Doctor, Doctor, you give me the blues...

Hard Wednesday:
My first five runs the other day left me grasping for a teddy bear, but the way the shift was spinning, the bear would have been mangy, missing its legs, and suffering a suppurating ear infection. The trajectory from professional medical indifference or incompetence to the depths of unsolvable misery stamped sorrow and anguish into our minds and hearts.
Right away as the shift was starting, we were called to the clinic down the block (one of two medical facilities within six blocks of each other along Bloomington Ave, but not the one we burned to the ground last winter: that’s a nice empty lot currently). A woman was having a ‘Severe Allergic Reaction,’ according to Dispatch’s comments. We arrived at the clinic and were escorted through the maze of hallways and cubicle-offices until we reached the room where a 50-something woman was sitting on a chair across from a doctor typing into a computer. The woman was lumpy and fleshy, but she was not presenting with allergic symptoms--certainly not severe reaction symptoms. Now, doctors have far more training than I do, so I defer to them in these situations. I asked him what was going on, and as he narrated what he’d been typing, I assessed the woman. Christie provided her an oxygen mask and took her vitals. Everything checked out in the normal range. 
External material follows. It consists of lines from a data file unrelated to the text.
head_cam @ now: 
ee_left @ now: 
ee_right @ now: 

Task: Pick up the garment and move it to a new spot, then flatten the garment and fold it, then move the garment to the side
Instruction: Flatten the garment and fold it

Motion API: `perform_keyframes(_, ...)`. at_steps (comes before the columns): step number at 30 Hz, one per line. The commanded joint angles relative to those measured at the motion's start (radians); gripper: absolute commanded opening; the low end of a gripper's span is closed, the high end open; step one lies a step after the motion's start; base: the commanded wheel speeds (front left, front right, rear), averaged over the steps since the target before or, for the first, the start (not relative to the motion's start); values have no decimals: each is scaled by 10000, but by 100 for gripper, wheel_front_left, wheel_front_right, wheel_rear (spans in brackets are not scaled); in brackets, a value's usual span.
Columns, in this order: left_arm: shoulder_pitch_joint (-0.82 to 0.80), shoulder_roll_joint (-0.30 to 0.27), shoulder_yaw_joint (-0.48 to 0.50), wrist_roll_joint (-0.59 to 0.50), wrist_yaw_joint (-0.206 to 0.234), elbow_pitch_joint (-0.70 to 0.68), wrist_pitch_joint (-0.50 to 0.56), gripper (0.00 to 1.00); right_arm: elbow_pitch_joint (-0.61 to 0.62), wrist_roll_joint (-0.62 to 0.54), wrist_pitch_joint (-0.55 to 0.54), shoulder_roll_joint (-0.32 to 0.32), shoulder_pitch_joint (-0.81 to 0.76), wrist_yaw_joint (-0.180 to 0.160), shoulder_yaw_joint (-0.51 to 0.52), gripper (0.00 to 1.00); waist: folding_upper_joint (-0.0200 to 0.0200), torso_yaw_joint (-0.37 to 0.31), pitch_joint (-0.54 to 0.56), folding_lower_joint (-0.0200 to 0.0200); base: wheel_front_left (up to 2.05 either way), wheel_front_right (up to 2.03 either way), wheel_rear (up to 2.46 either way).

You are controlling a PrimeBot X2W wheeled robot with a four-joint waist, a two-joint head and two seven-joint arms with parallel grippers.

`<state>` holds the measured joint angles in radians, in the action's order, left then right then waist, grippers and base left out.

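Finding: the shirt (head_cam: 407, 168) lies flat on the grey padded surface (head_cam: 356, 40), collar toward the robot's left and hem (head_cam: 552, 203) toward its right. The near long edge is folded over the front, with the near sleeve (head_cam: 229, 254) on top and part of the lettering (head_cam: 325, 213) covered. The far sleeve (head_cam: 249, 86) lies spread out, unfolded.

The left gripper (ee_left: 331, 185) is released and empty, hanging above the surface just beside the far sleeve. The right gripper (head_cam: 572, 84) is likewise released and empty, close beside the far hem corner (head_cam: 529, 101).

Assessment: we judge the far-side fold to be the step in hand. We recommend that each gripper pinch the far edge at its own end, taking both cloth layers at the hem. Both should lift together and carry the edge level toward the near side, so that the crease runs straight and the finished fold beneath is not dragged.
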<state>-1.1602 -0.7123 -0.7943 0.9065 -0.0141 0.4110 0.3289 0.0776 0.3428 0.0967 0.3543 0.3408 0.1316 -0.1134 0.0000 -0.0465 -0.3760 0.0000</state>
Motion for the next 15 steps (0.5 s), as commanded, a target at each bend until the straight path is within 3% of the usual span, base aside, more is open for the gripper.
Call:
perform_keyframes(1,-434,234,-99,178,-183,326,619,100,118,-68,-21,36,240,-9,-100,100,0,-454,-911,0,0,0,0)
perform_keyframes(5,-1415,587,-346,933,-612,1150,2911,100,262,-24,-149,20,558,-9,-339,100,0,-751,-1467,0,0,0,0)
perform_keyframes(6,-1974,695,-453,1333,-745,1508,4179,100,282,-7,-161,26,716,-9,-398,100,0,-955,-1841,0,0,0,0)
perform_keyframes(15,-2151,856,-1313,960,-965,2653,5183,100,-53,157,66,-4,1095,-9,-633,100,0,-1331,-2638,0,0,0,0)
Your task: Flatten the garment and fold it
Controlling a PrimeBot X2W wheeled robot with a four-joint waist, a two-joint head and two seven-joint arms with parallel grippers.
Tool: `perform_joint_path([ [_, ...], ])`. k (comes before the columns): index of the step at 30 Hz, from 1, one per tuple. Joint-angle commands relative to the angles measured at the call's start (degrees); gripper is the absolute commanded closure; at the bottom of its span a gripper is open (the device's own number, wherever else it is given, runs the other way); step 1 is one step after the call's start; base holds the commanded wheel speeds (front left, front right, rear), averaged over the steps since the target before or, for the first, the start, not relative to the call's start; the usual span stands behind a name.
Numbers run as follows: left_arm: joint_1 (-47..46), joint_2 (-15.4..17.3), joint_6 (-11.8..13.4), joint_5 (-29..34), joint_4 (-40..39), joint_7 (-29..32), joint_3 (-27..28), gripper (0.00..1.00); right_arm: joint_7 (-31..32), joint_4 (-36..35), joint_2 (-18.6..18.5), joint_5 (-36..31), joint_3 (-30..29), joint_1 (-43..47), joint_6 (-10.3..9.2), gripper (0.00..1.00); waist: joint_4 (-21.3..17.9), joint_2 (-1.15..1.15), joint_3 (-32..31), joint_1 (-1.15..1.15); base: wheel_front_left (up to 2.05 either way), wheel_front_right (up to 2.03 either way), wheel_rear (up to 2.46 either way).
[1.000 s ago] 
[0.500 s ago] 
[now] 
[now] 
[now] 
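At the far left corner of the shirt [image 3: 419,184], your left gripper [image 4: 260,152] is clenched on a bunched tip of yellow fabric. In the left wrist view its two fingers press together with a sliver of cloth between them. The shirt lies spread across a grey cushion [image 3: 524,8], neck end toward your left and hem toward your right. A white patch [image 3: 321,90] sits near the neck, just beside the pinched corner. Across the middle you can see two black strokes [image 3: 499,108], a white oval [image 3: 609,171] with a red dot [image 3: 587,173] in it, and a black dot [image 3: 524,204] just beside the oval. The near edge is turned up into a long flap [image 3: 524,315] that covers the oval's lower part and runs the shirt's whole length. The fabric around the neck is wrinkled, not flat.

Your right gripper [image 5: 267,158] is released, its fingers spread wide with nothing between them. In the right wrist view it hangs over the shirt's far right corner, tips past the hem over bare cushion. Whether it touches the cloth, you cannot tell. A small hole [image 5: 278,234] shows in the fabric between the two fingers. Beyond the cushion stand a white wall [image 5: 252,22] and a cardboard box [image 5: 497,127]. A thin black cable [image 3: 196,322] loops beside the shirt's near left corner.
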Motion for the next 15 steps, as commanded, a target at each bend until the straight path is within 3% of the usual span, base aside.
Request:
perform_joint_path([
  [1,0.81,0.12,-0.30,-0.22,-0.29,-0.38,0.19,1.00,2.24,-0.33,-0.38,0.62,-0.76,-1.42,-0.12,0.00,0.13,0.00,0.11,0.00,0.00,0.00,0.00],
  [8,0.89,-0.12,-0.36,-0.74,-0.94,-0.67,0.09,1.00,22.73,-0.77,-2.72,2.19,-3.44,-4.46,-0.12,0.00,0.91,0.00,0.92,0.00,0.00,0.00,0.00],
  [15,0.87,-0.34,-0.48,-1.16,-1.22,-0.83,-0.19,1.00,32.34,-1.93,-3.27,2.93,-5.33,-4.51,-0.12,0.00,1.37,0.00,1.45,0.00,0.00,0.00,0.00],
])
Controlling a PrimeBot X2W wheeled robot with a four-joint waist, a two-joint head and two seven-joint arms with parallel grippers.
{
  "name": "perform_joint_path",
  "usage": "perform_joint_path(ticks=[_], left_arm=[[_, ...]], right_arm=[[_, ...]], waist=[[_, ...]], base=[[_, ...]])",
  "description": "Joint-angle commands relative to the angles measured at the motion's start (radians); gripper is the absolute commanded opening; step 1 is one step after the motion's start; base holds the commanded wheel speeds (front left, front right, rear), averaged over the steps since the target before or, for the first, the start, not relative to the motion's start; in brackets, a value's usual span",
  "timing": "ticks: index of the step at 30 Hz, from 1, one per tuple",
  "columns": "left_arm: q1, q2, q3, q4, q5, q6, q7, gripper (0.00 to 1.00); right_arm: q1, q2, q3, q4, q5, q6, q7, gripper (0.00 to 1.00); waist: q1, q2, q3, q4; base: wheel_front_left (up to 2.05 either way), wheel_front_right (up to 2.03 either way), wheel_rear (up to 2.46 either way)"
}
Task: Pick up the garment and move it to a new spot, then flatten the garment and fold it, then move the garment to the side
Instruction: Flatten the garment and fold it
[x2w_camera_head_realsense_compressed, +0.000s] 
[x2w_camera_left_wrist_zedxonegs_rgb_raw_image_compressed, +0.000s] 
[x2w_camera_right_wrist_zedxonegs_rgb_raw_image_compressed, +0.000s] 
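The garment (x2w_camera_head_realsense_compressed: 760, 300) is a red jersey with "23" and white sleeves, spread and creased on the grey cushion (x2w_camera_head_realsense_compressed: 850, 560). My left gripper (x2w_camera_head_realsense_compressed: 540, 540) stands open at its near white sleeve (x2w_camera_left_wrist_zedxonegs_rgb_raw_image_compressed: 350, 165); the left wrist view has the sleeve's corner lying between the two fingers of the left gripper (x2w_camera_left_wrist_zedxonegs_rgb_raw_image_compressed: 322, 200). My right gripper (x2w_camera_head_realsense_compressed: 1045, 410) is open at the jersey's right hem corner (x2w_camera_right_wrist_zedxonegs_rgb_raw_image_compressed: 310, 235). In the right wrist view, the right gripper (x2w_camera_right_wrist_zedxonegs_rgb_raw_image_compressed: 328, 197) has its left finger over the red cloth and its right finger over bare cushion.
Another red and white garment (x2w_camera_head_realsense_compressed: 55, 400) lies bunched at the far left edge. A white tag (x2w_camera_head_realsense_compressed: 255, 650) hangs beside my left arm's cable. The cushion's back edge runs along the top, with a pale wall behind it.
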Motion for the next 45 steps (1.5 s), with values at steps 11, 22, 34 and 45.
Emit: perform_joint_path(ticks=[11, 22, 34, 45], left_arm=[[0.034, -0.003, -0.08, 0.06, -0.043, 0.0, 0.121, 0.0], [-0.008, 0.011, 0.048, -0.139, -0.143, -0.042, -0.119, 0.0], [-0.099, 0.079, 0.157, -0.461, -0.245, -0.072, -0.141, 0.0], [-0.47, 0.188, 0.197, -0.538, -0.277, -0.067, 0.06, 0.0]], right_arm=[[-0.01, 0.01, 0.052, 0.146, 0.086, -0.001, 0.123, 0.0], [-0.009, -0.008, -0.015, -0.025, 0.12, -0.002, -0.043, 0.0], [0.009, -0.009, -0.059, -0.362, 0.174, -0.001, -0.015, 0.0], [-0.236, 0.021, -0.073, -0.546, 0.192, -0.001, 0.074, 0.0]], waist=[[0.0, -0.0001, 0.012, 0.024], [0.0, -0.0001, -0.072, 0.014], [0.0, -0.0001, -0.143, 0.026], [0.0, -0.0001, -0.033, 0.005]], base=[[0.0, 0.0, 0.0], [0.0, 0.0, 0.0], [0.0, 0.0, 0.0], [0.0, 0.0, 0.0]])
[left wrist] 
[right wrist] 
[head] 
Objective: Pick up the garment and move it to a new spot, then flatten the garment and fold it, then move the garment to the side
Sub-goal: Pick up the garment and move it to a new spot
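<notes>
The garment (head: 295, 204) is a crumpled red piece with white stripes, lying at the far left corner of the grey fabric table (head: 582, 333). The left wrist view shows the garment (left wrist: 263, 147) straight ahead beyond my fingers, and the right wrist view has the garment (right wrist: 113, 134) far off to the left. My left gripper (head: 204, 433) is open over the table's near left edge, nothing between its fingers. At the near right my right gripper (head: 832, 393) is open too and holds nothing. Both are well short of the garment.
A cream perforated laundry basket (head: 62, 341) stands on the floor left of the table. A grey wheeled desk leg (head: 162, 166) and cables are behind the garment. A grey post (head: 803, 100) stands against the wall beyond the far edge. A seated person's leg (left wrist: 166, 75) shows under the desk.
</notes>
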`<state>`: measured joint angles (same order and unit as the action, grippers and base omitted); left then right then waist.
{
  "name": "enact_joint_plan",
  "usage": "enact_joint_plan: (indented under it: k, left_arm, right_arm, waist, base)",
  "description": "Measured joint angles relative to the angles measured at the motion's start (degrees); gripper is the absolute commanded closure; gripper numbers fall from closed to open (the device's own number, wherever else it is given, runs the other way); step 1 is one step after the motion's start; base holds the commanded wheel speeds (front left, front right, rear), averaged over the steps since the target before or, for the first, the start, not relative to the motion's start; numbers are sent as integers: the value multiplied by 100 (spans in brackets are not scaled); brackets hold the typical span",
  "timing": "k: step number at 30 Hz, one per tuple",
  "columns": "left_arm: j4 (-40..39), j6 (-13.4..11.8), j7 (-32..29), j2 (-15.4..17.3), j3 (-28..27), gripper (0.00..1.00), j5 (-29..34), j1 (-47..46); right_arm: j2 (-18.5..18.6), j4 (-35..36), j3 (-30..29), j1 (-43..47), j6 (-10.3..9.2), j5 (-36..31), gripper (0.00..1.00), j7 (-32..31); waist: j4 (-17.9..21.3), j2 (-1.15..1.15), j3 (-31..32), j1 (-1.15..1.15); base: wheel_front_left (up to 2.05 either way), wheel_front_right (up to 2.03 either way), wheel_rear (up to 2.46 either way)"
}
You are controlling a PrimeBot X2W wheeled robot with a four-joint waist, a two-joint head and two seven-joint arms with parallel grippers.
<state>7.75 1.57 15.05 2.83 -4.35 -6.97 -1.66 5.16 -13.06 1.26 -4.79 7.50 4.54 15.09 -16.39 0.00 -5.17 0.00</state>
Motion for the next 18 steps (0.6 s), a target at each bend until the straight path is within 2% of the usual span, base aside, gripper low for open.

The doctor’s report stated she had had her medications switched recently and now she felt she was having an allergic reaction. He said she’d stated she was having chest pains, difficulty breathing, prickles up and down her arms, and swelling all over her body. He said she’d come in this morning to have her medication checked again, but when she complained of an allergic reaction, they’d called 911.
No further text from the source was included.